Artistic creativity is what makes us indiviually unique. We have all known someone who could read a textbook and be able to recite word-for-word what they read.Then, there are the people who try to recall the information during an exam by remembering the charts or graphics. I am someone who needs the aid of visuals; my life does not function without art.

HPU is known for “educating for diversity.” Students come from all 50 U.S. states and more than 100 countries. In classes, we are exposed to different perspectives from all over the world. As a transfer student, I can tell you that at my last university a political science class did not have the same meaning as it does here, and this difference is simply because of diversity in the classroom. I have learned more about different cultures at two summer sessions here, then I did in a year and half at San Diego State.
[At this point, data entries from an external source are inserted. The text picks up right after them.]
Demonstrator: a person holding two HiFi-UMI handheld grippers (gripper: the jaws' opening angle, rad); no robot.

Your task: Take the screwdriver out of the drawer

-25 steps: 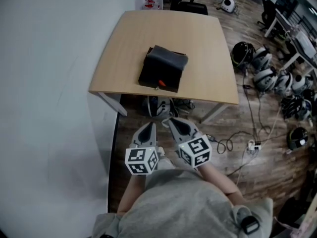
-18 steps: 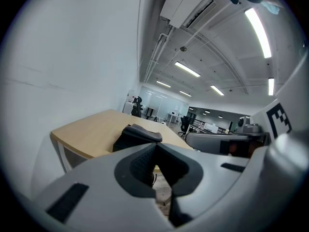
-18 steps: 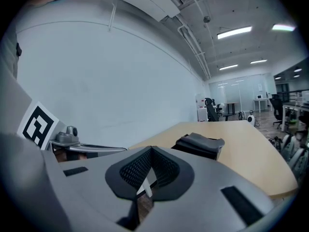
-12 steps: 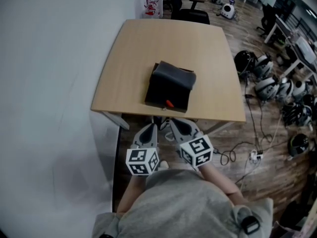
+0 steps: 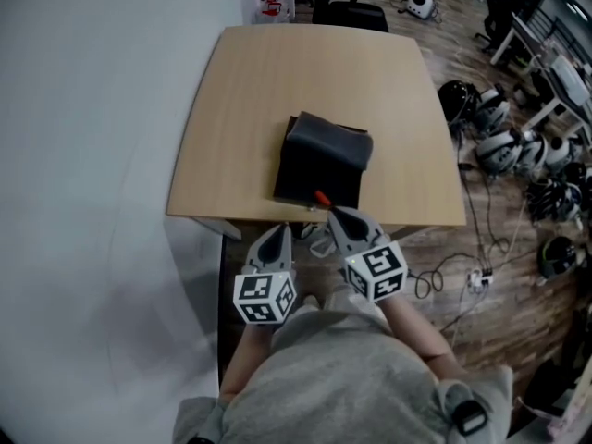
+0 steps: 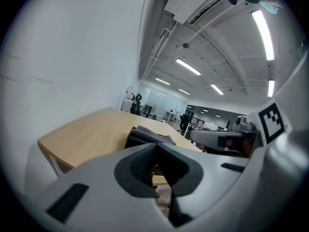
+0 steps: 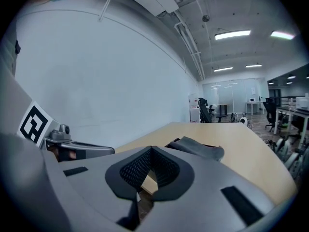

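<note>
A black drawer box sits near the front edge of the wooden table; it also shows in the left gripper view and the right gripper view. A small orange-red piece, perhaps the screwdriver's handle, pokes out at its front. My right gripper is shut and empty, its tip just in front of that piece. My left gripper is shut and empty too, further left, at the table's front edge.
A white wall runs along the left. Several helmets and cables lie on the wooden floor to the right. An office chair stands beyond the table's far end.
Both grippers have moved forward to the table's front edge. The right gripper now reaches close to the drawer box's front; the left trails slightly behind.
</note>
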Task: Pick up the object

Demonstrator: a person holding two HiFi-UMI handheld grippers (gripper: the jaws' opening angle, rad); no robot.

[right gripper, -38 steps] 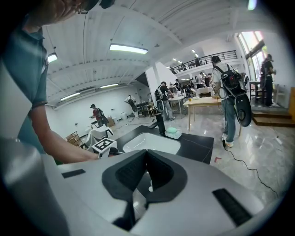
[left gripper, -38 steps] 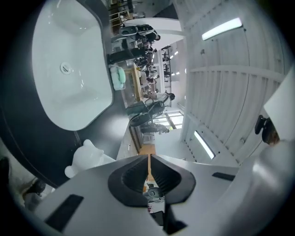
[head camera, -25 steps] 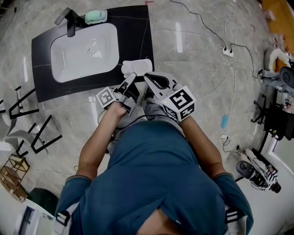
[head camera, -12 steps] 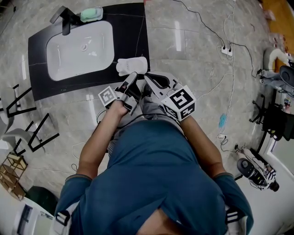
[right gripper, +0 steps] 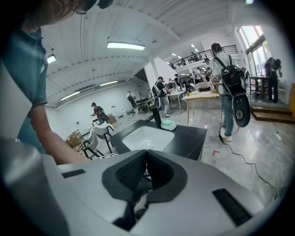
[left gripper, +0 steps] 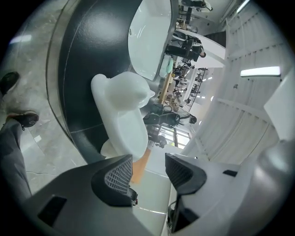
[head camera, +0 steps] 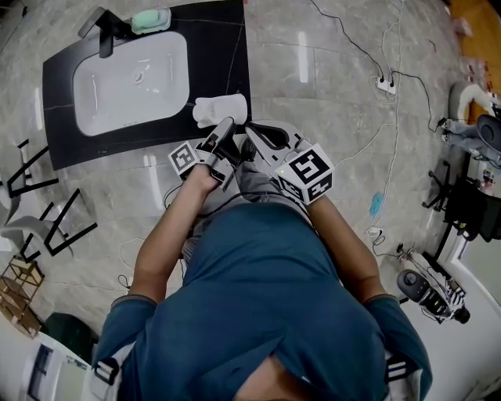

Diversity enlarges HPU’s learning environment. But what about the art? What about the other side of the brain? The left side of our brain, which governs the rational, right side of our bodies, grows in our environment, encouraged by intimate settings and personal attention from our teachers.

How do we stimulate the right side of our brain that rules the left side our bodies, which govern our emotional and creative instincts? Currently, there is no art department at HPU. The seven undergraduate art classes offered are not part of any major or minor. We have art history classes, but again that is not a degree offered that we can earn in any kind of applied or fine art.

If HPU would like to promote a well-rounded education, our campus should establish an art department. Even now, the art classes offered aren’t at any of our campuses, they are taken at the Academy of Art in Honolulu. I looked at all the universities I could have attended, and I chose HPU because of the small class sizes, the diversity, and the staff. While other schools on O‘ahu are lacking in these aspects, they have large art departments.

Art can tell a story; it can help to develop a sense of creativity and allow students to express themselves. We could have the next Dorothea Lange or Salvador Dali roaming our campuses, and they may never know it because they were never given the chance to pursue a passion in the arts.
Our campus may have artistic potential just waiting to be discovered!